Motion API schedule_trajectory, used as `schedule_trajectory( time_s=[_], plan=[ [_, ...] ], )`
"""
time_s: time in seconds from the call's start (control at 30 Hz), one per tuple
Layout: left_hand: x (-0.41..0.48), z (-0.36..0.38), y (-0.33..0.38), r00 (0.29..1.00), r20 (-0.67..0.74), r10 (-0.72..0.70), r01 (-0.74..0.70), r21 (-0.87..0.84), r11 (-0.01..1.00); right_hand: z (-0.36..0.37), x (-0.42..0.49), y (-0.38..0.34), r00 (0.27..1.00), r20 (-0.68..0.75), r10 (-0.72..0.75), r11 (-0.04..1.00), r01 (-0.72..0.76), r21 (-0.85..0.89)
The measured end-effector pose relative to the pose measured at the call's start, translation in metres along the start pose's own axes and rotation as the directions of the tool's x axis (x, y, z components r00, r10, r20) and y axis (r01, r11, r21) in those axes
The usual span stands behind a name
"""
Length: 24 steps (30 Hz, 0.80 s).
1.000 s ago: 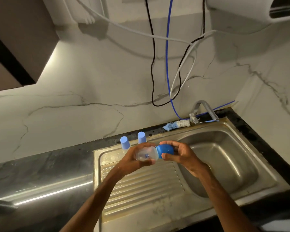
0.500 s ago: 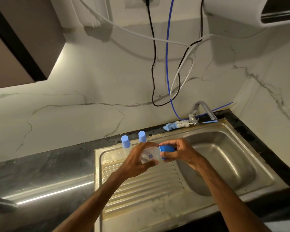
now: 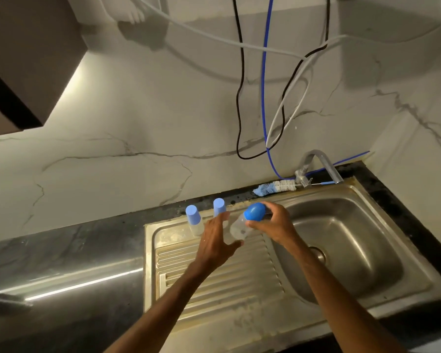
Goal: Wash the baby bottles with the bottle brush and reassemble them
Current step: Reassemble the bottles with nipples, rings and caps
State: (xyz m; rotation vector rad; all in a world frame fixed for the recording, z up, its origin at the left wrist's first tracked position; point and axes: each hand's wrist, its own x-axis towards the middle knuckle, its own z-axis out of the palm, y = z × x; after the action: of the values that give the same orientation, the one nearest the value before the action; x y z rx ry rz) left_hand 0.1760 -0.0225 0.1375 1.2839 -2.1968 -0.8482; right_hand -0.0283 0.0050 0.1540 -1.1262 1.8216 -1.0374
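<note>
My right hand [image 3: 273, 225] grips a clear baby bottle [image 3: 238, 228] by its dark blue cap [image 3: 254, 211], holding it tilted over the drainboard. Just left of the bottle, my left hand [image 3: 215, 240] has its fingers spread and holds nothing. Two more bottles with light blue caps stand upright at the back of the drainboard, one [image 3: 193, 218] on the left and one [image 3: 219, 207] partly hidden behind my left fingers. The bottle brush [image 3: 275, 187], blue and white bristles, lies on the sink's back rim beside the tap.
The steel sink [image 3: 341, 240] has a ribbed drainboard [image 3: 214, 281] on its left and a basin with a drain on the right. A tap [image 3: 316, 164] rises at the back. Cables [image 3: 265, 98] hang down the marble wall. Dark counter [image 3: 61, 263] extends left.
My left hand has let go of the bottle and opened beside it. My right hand now holds the bottle alone, with the blue cap tipped up.
</note>
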Motion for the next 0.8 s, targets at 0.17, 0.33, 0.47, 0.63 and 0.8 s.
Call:
schedule_trajectory(
  time_s=[0.17, 0.33, 0.47, 0.63, 0.8],
  plan=[
    [0.01, 0.008, -0.016, 0.998, -0.058, 0.025, -0.02, 0.079, 0.997, 0.013, 0.061, 0.033, 0.998, -0.053, -0.04, 0.966, 0.025, -0.259],
    [0.02, 0.005, -0.013, 0.994, -0.094, 0.052, -0.045, 0.075, 0.996, 0.037, 0.097, 0.053, 0.999, 0.012, -0.053, 0.929, 0.054, -0.367],
    [0.02, 0.008, -0.02, 0.993, -0.098, 0.063, -0.057, 0.054, 0.997, 0.049, 0.102, 0.072, 0.997, 0.071, -0.039, 0.889, 0.067, -0.452],
    [0.016, 0.013, -0.029, 0.996, -0.081, 0.035, -0.031, 0.05, 0.998, 0.052, 0.104, 0.082, 0.998, 0.033, -0.059, 0.894, 0.067, -0.443],
    [0.016, 0.016, -0.033, 0.998, -0.061, 0.018, -0.016, 0.039, 0.999, 0.058, 0.112, 0.079, 0.995, 0.063, -0.074, 0.885, 0.095, -0.456]
  ],
)
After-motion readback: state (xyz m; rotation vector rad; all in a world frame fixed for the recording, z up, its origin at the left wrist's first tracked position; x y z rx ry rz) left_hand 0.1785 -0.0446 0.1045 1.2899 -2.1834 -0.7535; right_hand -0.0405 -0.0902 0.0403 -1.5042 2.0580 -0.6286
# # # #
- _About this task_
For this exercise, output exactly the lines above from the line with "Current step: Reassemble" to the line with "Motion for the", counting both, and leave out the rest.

- _Solution to this problem_
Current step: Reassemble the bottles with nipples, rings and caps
State: (xyz m; rotation vector rad; all in a world frame fixed for the recording, z up, its origin at the left wrist's first tracked position; point and axes: each hand's wrist, its own x-axis towards the middle knuckle, its own z-axis out of the palm, y = z × x; after the action: of the values that give the same orientation, the one nearest the value before the action; x y z rx ry rz) left_hand 0.1760 -0.0225 0.1375 1.2839 -2.1968 -0.8482; right_hand -0.0283 0.0050 0.1540 -1.1262 1.8216 -1.0374
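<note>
My right hand [image 3: 273, 225] grips a clear baby bottle [image 3: 238, 228] by its dark blue cap [image 3: 254, 211], holding it tilted over the drainboard. Just left of the bottle, my left hand [image 3: 215, 240] has its fingers spread and holds nothing. Two more bottles with light blue caps stand upright at the back of the drainboard, one [image 3: 193, 218] on the left and one [image 3: 219, 207] partly hidden behind my left fingers. The bottle brush [image 3: 275, 187], blue and white bristles, lies on the sink's back rim beside the tap.
The steel sink [image 3: 341, 240] has a ribbed drainboard [image 3: 214, 281] on its left and a basin with a drain on the right. A tap [image 3: 316, 164] rises at the back. Cables [image 3: 265, 98] hang down the marble wall. Dark counter [image 3: 61, 263] extends left.
My left hand has let go of the bottle and opened beside it. My right hand now holds the bottle alone, with the blue cap tipped up.
</note>
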Motion for the next 0.8 s, targets at 0.17, 0.33, 0.47, 0.63 and 0.8 s.

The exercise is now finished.